この夜はふたたび、夜行列車23:55発赤い矢号(001)に乗ってモスクワに戻る。コンパートメントに行くと中には、いかにもベタベタしそうな若いカップルと大人しそうな日本人の若い女の子がいた。カップルの女の方が「あなた英語しゃべれる?」と聞いて来たので、俺は「少しだけね」といつもの決まり文句を返していた。隣はなにやら賑やかだと思っていたら日本人の女の子で埋まっている。どうやらこの日本人の女の子は5人組で、コンパートメントは定員4人なので溢れた一人が俺と同じコンパートメントに割り振られたらしい。はたまたじゃんけんで負けたのかもしれないが、車掌が気を回して同じ日本人である俺を同じコンパートメントに割り振ったのかもしれない。


[サンクト・ペテルブルグにあるモスクワ駅]

一応二日前に一度乗っている俺はいろいろ知っていたので、座席の倒し方とか、電子ロックの開閉とか、車掌室に行けばお湯が貰えるとか教えてあげると、その子はただちに隣へ行ってそれを他の子達に報告するといったことが、繰り返された。ひと段落しさぁ寝ようかという頃、女の子も隣と行き来するのをやめてベッドに上がった。この女の子、人見知りのはげしい感じで話しかけてもなんだかそっけない答えが返ってくるばかり。旅慣れた感じも無く、これからこの4人で一晩と思うと不安と緊張でどうにも落ち着かないといった様子が見て取れた。まぁ、俺だって同じ日本人とは言え見ず知らずの男だしなぁ...。

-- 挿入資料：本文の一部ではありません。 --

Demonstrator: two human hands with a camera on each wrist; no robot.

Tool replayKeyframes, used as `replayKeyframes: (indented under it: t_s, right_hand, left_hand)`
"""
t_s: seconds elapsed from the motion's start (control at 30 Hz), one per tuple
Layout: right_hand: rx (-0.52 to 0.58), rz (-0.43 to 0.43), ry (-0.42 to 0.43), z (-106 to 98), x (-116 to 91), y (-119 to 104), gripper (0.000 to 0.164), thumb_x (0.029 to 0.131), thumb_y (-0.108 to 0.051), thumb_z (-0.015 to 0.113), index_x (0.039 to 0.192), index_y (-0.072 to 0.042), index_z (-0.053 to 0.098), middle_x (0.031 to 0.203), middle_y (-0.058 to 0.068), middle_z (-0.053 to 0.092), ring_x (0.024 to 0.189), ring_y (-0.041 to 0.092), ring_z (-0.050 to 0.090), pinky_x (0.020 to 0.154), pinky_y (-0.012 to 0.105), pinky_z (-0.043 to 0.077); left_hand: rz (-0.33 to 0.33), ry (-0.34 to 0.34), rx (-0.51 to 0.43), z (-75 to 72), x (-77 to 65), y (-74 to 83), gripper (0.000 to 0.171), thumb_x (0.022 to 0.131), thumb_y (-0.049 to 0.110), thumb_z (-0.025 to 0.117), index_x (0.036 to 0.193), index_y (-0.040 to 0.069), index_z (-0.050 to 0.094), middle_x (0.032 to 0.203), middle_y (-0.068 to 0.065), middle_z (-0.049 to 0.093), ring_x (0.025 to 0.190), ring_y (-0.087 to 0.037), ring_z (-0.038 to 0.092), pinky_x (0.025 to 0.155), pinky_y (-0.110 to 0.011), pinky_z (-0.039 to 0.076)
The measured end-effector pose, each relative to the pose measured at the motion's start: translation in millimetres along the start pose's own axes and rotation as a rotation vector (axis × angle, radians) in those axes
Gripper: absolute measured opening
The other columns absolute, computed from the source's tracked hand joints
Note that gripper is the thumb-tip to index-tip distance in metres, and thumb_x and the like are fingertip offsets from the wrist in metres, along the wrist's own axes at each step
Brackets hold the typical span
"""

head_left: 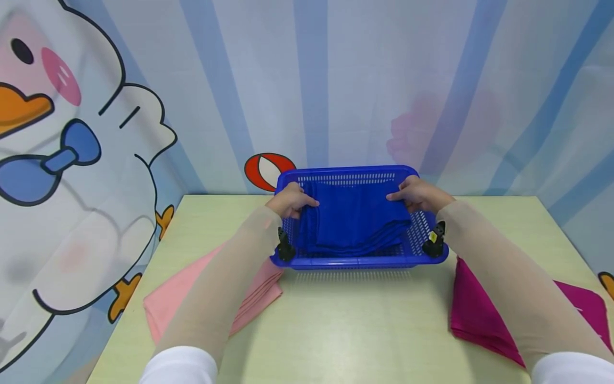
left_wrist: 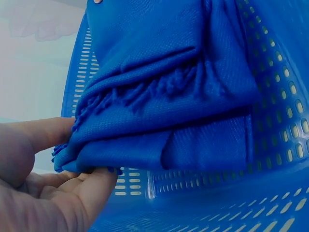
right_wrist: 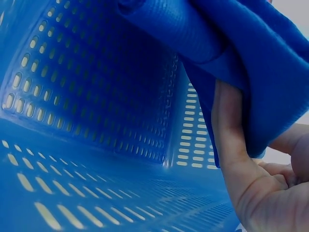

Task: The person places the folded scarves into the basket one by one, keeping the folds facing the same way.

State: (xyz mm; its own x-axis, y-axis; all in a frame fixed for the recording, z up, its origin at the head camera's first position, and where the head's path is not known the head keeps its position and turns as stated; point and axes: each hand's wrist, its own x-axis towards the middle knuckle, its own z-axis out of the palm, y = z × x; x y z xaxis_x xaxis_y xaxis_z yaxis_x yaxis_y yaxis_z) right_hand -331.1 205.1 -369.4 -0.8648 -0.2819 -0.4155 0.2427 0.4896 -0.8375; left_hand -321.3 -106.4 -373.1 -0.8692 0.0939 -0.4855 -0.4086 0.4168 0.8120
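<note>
A folded blue scarf point(head_left: 357, 213) with a fringed edge hangs over the inside of a blue plastic basket point(head_left: 355, 263). At its left side, my left hand point(head_left: 292, 201) pinches the layers between thumb and fingers. The left wrist view shows the fringe of the scarf point(left_wrist: 159, 116) between the folds, beside that hand point(left_wrist: 53, 188). My right hand point(head_left: 422, 194) grips the scarf's right side, thumb on top. In the right wrist view, fingers of the right hand point(right_wrist: 270, 188) are under the cloth point(right_wrist: 275, 72), above the slotted basket floor point(right_wrist: 96, 72).
A folded pink cloth point(head_left: 192, 282) lies on the table point(head_left: 345, 325) under my left forearm. A magenta cloth point(head_left: 479, 314) lies on the right, partly behind my right forearm. Black clips point(head_left: 434, 242) sit at the basket's front corners. A printed curtain point(head_left: 312, 80) stands behind.
</note>
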Motion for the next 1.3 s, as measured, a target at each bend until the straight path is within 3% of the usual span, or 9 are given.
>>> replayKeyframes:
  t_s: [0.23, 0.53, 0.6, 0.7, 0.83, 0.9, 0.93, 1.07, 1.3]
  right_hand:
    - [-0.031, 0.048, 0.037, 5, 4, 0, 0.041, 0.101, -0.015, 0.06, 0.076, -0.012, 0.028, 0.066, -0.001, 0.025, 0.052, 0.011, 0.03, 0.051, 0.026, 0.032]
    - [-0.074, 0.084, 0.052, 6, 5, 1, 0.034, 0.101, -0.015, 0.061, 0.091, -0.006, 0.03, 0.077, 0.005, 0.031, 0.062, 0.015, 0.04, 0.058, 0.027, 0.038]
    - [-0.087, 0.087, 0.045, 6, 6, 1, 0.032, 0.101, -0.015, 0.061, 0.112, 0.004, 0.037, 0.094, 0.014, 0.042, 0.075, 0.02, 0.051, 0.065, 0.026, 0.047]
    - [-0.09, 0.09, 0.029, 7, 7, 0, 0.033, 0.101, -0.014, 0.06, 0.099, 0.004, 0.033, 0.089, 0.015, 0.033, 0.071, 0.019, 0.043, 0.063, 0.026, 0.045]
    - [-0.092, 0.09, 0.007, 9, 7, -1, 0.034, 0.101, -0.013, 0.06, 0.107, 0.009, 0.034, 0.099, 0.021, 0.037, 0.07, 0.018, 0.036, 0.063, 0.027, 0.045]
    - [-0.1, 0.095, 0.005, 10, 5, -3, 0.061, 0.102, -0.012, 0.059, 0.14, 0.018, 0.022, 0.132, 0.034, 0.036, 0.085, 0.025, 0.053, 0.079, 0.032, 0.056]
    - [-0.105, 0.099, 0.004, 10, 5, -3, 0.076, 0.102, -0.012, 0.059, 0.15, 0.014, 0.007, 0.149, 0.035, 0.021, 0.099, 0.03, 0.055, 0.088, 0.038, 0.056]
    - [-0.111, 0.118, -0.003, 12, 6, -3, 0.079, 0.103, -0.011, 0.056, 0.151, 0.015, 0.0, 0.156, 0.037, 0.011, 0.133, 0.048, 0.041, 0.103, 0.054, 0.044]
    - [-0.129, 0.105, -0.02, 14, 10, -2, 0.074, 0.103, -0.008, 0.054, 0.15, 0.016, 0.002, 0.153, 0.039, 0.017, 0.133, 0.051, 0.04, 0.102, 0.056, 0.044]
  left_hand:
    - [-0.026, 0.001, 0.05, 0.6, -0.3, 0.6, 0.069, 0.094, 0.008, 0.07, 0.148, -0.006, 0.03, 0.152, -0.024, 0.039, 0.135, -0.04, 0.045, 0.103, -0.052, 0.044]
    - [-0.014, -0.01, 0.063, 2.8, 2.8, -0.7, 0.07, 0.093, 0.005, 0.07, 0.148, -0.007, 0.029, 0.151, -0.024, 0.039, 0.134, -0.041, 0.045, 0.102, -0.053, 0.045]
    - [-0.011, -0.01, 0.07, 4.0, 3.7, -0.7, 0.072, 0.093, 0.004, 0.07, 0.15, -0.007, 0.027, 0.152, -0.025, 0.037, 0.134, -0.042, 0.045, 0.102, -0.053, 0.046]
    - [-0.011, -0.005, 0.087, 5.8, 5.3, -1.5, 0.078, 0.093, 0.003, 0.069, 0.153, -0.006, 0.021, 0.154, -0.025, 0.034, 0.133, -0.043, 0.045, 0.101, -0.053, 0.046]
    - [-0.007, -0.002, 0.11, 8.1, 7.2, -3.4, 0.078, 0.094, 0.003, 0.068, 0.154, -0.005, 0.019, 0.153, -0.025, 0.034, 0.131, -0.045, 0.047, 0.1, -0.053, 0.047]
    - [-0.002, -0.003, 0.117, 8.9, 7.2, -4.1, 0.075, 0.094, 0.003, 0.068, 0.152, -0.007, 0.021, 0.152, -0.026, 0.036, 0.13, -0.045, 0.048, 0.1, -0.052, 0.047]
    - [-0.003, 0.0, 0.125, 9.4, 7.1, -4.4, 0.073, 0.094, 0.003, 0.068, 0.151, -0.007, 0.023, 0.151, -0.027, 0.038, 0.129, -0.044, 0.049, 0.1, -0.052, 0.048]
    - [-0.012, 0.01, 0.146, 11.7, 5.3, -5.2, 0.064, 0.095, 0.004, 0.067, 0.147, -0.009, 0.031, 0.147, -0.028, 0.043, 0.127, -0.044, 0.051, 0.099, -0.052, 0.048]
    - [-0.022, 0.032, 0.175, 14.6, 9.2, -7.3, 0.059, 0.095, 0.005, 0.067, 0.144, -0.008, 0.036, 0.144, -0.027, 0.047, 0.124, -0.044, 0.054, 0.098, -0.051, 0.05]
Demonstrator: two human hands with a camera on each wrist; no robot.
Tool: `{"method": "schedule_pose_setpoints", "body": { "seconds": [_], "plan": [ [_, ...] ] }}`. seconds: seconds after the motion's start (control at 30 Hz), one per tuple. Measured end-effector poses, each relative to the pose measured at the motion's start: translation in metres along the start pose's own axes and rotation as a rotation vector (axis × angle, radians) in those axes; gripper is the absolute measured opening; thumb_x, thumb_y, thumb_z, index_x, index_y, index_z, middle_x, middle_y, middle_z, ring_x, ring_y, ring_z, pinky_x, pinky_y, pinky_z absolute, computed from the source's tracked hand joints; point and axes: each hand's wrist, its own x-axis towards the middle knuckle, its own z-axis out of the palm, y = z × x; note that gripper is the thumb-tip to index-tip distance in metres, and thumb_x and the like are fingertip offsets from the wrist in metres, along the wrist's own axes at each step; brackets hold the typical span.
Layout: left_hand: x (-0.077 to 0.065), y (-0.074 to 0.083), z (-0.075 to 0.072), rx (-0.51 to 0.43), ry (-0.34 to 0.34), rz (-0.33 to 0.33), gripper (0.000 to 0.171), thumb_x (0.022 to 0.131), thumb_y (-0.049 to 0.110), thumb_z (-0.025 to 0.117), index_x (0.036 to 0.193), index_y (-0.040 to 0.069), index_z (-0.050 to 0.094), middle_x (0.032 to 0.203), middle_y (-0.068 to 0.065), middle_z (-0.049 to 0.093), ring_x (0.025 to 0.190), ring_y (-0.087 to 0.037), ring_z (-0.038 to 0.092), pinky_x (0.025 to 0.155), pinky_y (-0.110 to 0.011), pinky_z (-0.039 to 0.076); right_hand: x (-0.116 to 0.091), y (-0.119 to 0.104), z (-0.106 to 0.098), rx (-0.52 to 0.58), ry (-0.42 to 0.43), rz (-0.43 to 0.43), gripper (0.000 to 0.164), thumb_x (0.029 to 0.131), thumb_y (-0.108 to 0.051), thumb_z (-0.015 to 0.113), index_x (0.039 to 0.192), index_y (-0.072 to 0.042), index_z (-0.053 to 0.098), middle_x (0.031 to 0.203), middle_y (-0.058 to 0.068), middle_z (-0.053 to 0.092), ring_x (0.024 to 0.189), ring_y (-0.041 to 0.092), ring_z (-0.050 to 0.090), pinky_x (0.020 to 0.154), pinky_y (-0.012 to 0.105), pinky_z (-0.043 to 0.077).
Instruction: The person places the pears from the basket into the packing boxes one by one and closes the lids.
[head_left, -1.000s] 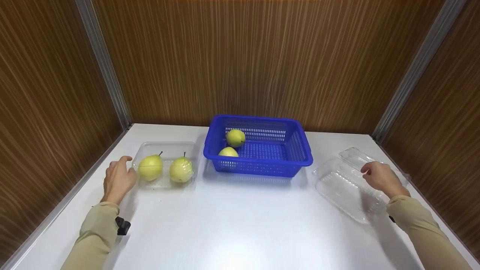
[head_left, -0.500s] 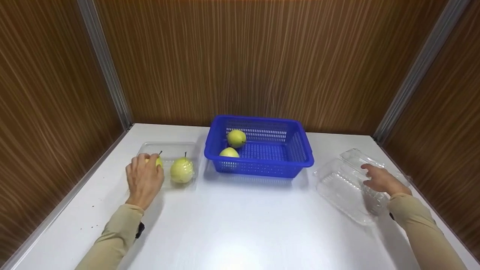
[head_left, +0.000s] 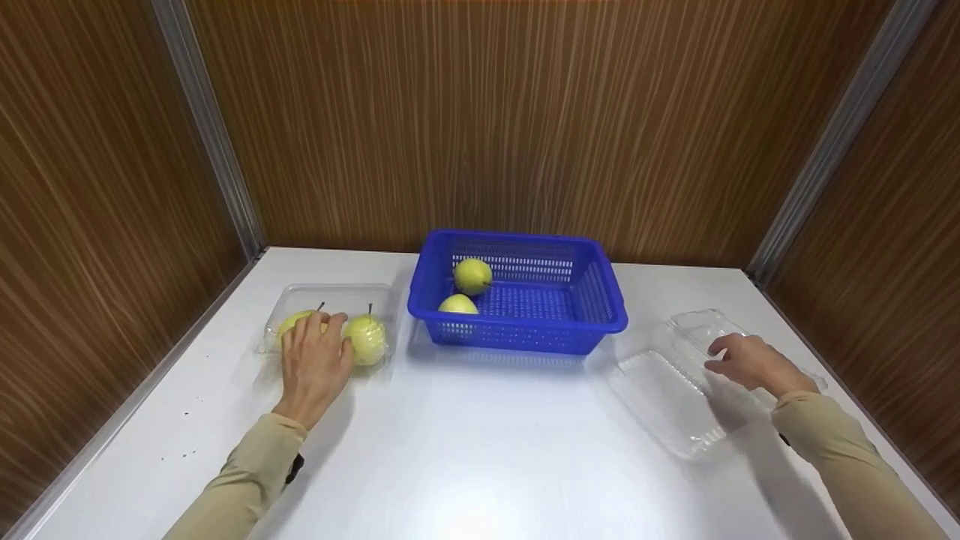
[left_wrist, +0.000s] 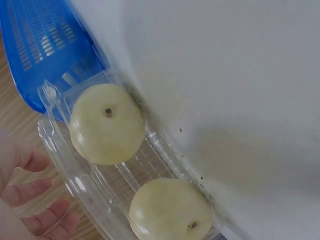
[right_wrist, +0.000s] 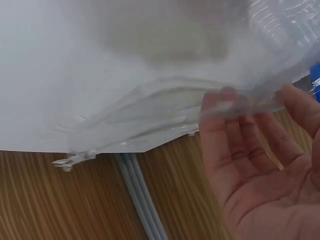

でも、俺がカップルと他愛も無い話をしているのを横で聞いていて、多少引きつった感じだが笑顔を見せていたので、英語がまったくわからないわけではないのだろう。多分こんな状況を楽しみたいという気持ちはあるようだが、自分から話すというところまでは行っていないようだった。こればっかりはなかなか難しいもので、特に友達と一緒となるとどうしてもお友達とばかり話してしまうものだ。少ない会話の中で分かったことは、彼女達は学生ボランティアでロシアに来ているらしい。なるほどそれなら俺よりも自由にこの国を見てまわれるのかもしれないし、俺よりも英語を勉強していることだろう。

俺ともう少し話し込んでリラックスすることができれば、カップルとも自然と話せるようになったかもしれないが、俺はとにかくもう疲れていた。で、見捨てるようにとっとと就寝(すまん)。翌朝モスクワ到着30分前に目を覚ますと、隣と行き来する彼女がいた...。